Claimant’s submissions

  1. The claimant relies on written submissions dated 23 February 2023. He submits that on a clear reading of Sch. 1 cl4(2) sub-cl 4(2)(a) applies. He argues that, in accordance with sub-cl 4(2)(a), on the day of the motor accident he was ‘earning continuously’, but had not been ‘earning continuously for at least 12 months’. This, it is submitted, is because there was a significant hiatus in his earnings due to the requirement to obey lockdown laws and stop working. For the purposes of sub-cl 4(2)(a), he argues that the weekly average of the gross earnings received by him as an earner during the period from when he started to earn continuously to immediately before the day of the motor accident, should have been used.
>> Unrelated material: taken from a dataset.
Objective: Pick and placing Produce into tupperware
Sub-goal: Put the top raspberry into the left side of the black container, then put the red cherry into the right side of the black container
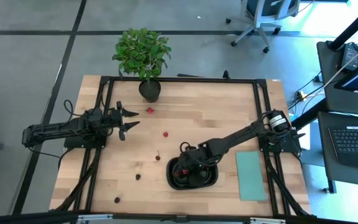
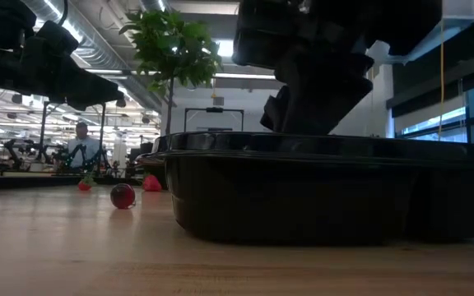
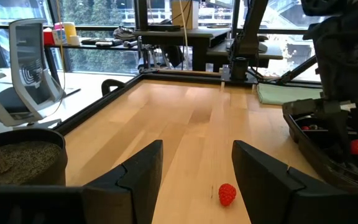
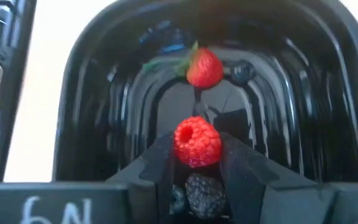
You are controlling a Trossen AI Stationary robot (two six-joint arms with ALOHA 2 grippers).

  2. With respect to cl 4(3), he argues that, whilst examples are given in the note to the subclause, the list of examples is non-exhaustive. In his submission, applying the clear words of cl 4(3), returning to active work after a Covid lockdown is an ‘action taken by the earner’ which results in the earner becoming entitled to earn more than he was earning before that action occurred.

  3. The claimant argues that at the time of the accident he was ‘earning continuously’, and had been since returning to self-employment work from lockdowns in or about October 2022. Those earnings, in his submission, were likely to continue.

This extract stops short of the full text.